Exercise details
Each entry below is to be written out exactly, and the pictures are to be left out.

Recorded data:
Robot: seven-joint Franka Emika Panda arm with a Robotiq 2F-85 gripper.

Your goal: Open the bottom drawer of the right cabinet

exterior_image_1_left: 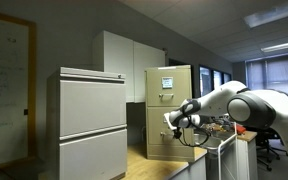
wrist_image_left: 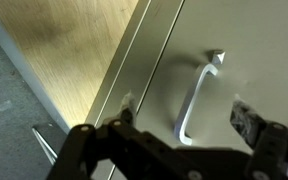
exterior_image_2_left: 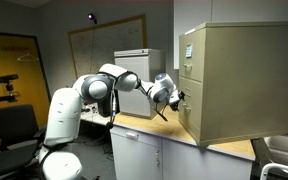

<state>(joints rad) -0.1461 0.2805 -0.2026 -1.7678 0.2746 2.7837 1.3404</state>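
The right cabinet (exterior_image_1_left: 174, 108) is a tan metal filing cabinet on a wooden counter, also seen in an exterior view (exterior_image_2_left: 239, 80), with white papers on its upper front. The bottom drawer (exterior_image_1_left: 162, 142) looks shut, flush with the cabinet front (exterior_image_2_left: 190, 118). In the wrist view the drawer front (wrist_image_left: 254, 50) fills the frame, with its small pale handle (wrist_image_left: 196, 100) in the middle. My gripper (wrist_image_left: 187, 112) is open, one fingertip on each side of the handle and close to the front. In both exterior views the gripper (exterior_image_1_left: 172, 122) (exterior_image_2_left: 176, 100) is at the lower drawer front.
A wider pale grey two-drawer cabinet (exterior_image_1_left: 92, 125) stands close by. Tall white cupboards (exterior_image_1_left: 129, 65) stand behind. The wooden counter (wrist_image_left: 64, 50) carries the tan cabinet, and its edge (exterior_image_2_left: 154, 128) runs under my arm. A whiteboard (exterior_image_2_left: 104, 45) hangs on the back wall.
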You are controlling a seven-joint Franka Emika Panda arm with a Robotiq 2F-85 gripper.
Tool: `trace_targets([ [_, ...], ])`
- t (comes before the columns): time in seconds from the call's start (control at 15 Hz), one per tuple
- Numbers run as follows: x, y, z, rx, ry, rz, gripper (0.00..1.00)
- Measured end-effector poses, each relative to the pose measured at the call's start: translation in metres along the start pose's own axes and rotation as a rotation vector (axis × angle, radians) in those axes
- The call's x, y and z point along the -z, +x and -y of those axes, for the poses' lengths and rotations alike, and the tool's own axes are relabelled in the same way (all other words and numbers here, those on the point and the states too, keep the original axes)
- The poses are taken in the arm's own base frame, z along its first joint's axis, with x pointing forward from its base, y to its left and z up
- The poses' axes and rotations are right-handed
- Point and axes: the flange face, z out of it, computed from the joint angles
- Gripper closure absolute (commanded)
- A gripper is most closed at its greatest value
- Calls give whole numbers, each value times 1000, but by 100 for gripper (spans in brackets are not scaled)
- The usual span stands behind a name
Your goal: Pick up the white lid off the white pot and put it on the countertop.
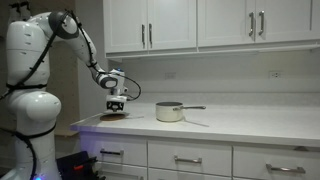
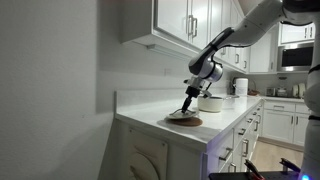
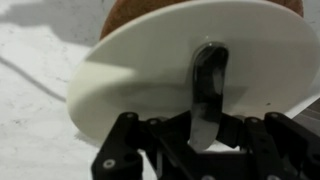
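The white lid (image 3: pixel 130 70) fills the wrist view, and my gripper (image 3: pixel 208 120) is shut on its raised handle. In both exterior views the gripper (image 1: pixel 116 101) (image 2: pixel 188 104) hangs low over a flat reddish-brown disc (image 1: pixel 113 116) (image 2: pixel 184 121) on the countertop (image 1: pixel 240 125) (image 2: pixel 150 118). The lid is held just above that disc, whose edge shows behind the lid in the wrist view (image 3: pixel 150 12). The white pot (image 1: pixel 169 112) (image 2: pixel 211 103) stands uncovered further along the counter, apart from the gripper, its long handle pointing away from it.
Upper cabinets hang above the counter, and drawers with bar handles (image 1: pixel 187 159) sit below it. A wall closes the counter's end near the disc. Small white items (image 2: pixel 240 87) stand on the counter beyond the pot.
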Motion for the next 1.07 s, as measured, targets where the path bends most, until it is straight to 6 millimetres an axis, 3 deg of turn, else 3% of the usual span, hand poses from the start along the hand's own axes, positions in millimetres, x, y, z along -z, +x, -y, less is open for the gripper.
trace_targets([
  [0.33,-9,3,6,-2,-5,46,100],
  [0.73,-5,6,3,-26,-40,91,99],
  [0.8,-3,6,1,-29,-45,98,74],
  [0.93,-1,6,-1,-39,-52,119,69],
  [1.07,1,7,-1,-45,-58,137,55],
])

Your response
Robot: seven-joint Franka Emika Panda arm with a Robotiq 2F-85 gripper.

Your goal: Open the bottom drawer of the right cabinet

exterior_image_1_left: 
wrist_image_left: 
exterior_image_2_left: 

<state>(joints rad) -0.1461 0.2805 -0.2026 -1.7678 0.2746 2.7837 1.3404</state>
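The right cabinet (exterior_image_1_left: 174, 108) is a tan metal filing cabinet on a wooden counter, also seen in an exterior view (exterior_image_2_left: 239, 80), with white papers on its upper front. The bottom drawer (exterior_image_1_left: 162, 142) looks shut, flush with the cabinet front (exterior_image_2_left: 190, 118). In the wrist view the drawer front (wrist_image_left: 254, 50) fills the frame, with its small pale handle (wrist_image_left: 196, 100) in the middle. My gripper (wrist_image_left: 187, 112) is open, one fingertip on each side of the handle and close to the front. In both exterior views the gripper (exterior_image_1_left: 172, 122) (exterior_image_2_left: 176, 100) is at the lower drawer front.
A wider pale grey two-drawer cabinet (exterior_image_1_left: 92, 125) stands close by. Tall white cupboards (exterior_image_1_left: 129, 65) stand behind. The wooden counter (wrist_image_left: 64, 50) carries the tan cabinet, and its edge (exterior_image_2_left: 154, 128) runs under my arm. A whiteboard (exterior_image_2_left: 104, 45) hangs on the back wall.
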You are controlling a seven-joint Franka Emika Panda arm with a Robotiq 2F-85 gripper.
Tool: `trace_targets([ [_, ...], ])`
- t (comes before the columns): time in seconds from the call's start (control at 15 Hz), one per tuple
- Numbers run as follows: x, y, z, rx, ry, rz, gripper (0.00..1.00)
- Measured end-effector poses, each relative to the pose measured at the call's start: translation in metres along the start pose's own axes and rotation as a rotation vector (axis × angle, radians) in those axes
- The call's x, y and z point along the -z, +x and -y of those axes, for the poses' lengths and rotations alike, and the tool's own axes are relabelled in the same way (all other words and numbers here, those on the point and the states too, keep the original axes)
- The poses are taken in the arm's own base frame, z along its first joint's axis, with x pointing forward from its base, y to its left and z up
- The poses' axes and rotations are right-handed
- Point and axes: the flange face, z out of it, computed from the joint angles
- Gripper closure absolute (commanded)
- A gripper is most closed at its greatest value
- Calls give whole numbers, each value times 1000, but by 100 for gripper (spans in brackets are not scaled)
- The usual span stands behind a name
Your goal: Pick up the white lid off the white pot and put it on the countertop.
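The white lid (image 3: pixel 130 70) fills the wrist view, and my gripper (image 3: pixel 208 120) is shut on its raised handle. In both exterior views the gripper (image 1: pixel 116 101) (image 2: pixel 188 104) hangs low over a flat reddish-brown disc (image 1: pixel 113 116) (image 2: pixel 184 121) on the countertop (image 1: pixel 240 125) (image 2: pixel 150 118). The lid is held just above that disc, whose edge shows behind the lid in the wrist view (image 3: pixel 150 12). The white pot (image 1: pixel 169 112) (image 2: pixel 211 103) stands uncovered further along the counter, apart from the gripper, its long handle pointing away from it.
Upper cabinets hang above the counter, and drawers with bar handles (image 1: pixel 187 159) sit below it. A wall closes the counter's end near the disc. Small white items (image 2: pixel 240 87) stand on the counter beyond the pot.
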Motion for the next 1.07 s, as measured, targets where the path bends most, until it is straight to 6 millimetres an axis, 3 deg of turn, else 3% of the usual span, hand poses from the start along the hand's own axes, positions in millimetres, x, y, z along -z, +x, -y, less is open for the gripper.
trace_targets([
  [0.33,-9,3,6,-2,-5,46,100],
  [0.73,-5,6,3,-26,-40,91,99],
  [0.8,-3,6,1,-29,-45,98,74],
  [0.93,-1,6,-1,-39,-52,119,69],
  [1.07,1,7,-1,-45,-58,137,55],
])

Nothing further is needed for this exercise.